Dopo il successo del concerto-incontro con Gnut, il MU – Museo Casa Murolo si prepara all’ultimo appuntamento della rassegna dedicata alla grande canzone napoletana. Sabato 6 giugno protagonista sarà la cantautrice californiana che ha scelto Napoli come casa e fonte inesauribile d’ispirazione artistica.

Un viaggio musicale tra tradizione, emozioni e contaminazioni internazionali per celebrare la canzone napoletana in tutte le sue sfumature. Si avvia alla conclusione la rassegna “Murolo e…”, il ciclo di incontri ideato dalla Fondazione Roberto Murolo che, negli ultimi mesi, ha trasformato il MU – Museo Casa Murolo in uno spazio privilegiato di dialogo tra artisti, pubblico e memoria musicale.

L’ultimo appuntamento è in programma sabato 6 giugno alle ore 18.30 e vedrà protagonista Patrizia Lopez, cantautrice e chitarrista di origine californiana che da oltre mezzo secolo vive un rapporto profondo e autentico con Napoli. La chiusura della rassegna arriva dopo il grande successo dell’incontro dedicato a Gnut, tenutosi lo scorso 23 maggio. Il cantautore napoletano ha conquistato il pubblico presentando “Dduje paravise”, il suo ultimo lavoro discografico realizzato insieme all’organettista Alessandro D’Alessandro. Un progetto che reinterpreta la tradizione musicale partenopea attraverso una sensibilità contemporanea e che vede la partecipazione di artisti del calibro di Enzo Gragnaniello e Tosca, quest’ultima recentemente interprete del brano “Tutt”e sere”, firmato proprio da Gnut.

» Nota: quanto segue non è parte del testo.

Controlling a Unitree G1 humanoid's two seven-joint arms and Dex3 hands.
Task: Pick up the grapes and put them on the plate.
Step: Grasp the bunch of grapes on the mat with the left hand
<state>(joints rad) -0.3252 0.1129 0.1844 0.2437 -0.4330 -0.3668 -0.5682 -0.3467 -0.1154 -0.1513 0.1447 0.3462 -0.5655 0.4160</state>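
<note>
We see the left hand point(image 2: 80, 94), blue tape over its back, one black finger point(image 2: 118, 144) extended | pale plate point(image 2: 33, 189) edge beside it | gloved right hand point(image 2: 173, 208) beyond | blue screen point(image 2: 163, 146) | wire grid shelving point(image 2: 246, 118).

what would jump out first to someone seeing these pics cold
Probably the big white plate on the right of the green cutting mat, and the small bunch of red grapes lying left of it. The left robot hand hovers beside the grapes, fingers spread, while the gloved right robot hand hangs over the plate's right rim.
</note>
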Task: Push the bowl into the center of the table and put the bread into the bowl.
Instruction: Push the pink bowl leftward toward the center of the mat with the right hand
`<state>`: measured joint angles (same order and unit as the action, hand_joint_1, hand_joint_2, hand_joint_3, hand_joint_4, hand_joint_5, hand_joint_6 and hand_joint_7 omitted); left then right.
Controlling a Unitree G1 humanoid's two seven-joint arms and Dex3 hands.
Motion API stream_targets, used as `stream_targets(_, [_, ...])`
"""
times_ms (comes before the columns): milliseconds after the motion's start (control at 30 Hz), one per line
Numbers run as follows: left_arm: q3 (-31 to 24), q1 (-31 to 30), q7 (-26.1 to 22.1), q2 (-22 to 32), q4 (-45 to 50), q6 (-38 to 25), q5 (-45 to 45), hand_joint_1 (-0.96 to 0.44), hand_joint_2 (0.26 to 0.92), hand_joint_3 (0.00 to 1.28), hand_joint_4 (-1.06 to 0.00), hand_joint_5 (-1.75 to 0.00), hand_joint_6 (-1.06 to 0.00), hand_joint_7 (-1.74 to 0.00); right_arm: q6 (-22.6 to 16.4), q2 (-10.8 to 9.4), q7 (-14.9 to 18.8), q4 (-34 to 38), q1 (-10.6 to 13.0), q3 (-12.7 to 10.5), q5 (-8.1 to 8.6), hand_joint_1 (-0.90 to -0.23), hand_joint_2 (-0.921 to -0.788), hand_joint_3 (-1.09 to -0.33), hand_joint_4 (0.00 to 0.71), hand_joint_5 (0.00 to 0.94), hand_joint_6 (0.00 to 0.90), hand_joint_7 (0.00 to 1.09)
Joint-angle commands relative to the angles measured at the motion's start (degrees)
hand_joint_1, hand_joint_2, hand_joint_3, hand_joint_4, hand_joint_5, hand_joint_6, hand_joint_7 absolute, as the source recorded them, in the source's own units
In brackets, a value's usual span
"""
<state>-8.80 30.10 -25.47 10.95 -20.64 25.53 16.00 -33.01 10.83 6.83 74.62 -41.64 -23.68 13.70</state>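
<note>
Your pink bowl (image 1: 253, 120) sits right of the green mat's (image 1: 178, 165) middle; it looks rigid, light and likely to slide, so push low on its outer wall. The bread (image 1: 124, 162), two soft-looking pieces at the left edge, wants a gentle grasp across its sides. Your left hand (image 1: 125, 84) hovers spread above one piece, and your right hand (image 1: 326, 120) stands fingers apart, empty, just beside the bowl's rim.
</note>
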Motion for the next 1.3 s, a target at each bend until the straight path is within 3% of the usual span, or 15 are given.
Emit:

Per l’evento conclusivo, il testimone passa a una figura unica nel panorama musicale partenopeo. Patrizia Lopez arriva dalla California, ma il suo legame con Napoli affonda le radici nel 1969, anno del suo primo viaggio nel capoluogo campano. Un incontro destinato a cambiarle la vita. Affascinata dalla cultura, dalla musica e dall’umanità della città, decise infatti di trasferirsi stabilmente all’ombra del Vesuvio, intraprendendo un percorso artistico che l’ha resa una delle interpreti più originali della tradizione napoletana. Nel corso dell’incontro al Museo Casa Murolo, l’artista presenterà “Solatia”, album che raccoglie alcune delle canzoni napoletane che hanno accompagnato la sua esperienza umana e professionale. Un lavoro intimo e personale, nel quale i grandi classici vengono riletti attraverso una sensibilità musicale capace di fondere culture, esperienze e linguaggi diversi.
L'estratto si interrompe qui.